Plunge the asparagus tips in the stock or water just until they turn bright green, about 1-2 minutes, then fish them out with a sieve. Set aside for garnish, remove the stock from heat and keep warm.
Heat the olive oil over medium-high heat in a wide saucepan (or pressure cooker if using, see Chef Tips). Add onions and cook stirring until it turns transparent. Do not let it brown. Add the parsley and cook for 1 minute, then add the rice. Stir continuously until you hear the rice “clicking”.
Add 1 ladleful of stock to the rice, and cook stirring until it has been absorbed. Continue adding the stock, 1 ladleful at a time, reserving the last ladleful, and stirring until the rice is al dente and creamy looking, about 15 to 20 minutes. About halfway through cooking, add the asparagus.
Turn the heat down to medium-low, and beat in in the Parmesan cheese and butter, if using, and the last ladleful of stock.

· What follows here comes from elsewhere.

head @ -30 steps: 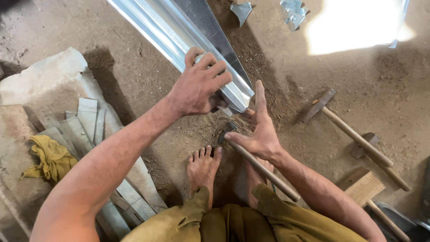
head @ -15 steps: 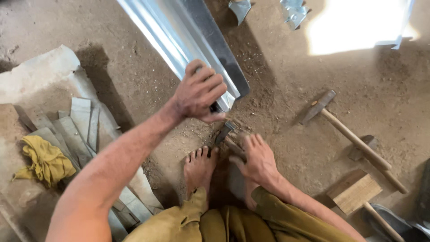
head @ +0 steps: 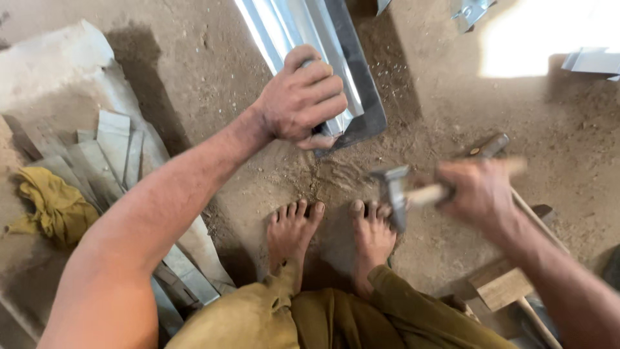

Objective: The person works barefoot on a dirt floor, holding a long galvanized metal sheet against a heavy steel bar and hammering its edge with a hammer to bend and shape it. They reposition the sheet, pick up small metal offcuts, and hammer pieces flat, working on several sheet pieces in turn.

Take off the heat, cover and allow to sit for 5 minutes. Serve topped with the asparagus tips and extra grated Parmesan cheese.
Pressure cooker method from Step 4: Stir in 4 cups of the stock and the sliced asparagus stems to the rice. Close the pressure cooker, turn the heat down and cook for 6 minutes. Run cold water over the lid to quickly release the pressure and stop the cooking. Remove the lid. Check the rice for doneness – it should be al dente. Continue onto Step 5.
Trimming asparagus is a pretty basic tip, but helpful to those new to using asparagus. Want to see how it’s done? Check out our video or read on. The woody root ends should not be eaten and need to be snapped off before cooking. Hold the asparagus on either end and bend the spear until it breaks. It will break right where the inedible part ends and the yummy juicy asparagus starts. Or for a less fun and maybe less satisfying way, simply cut the woody ends off — about ½ to 1-inch.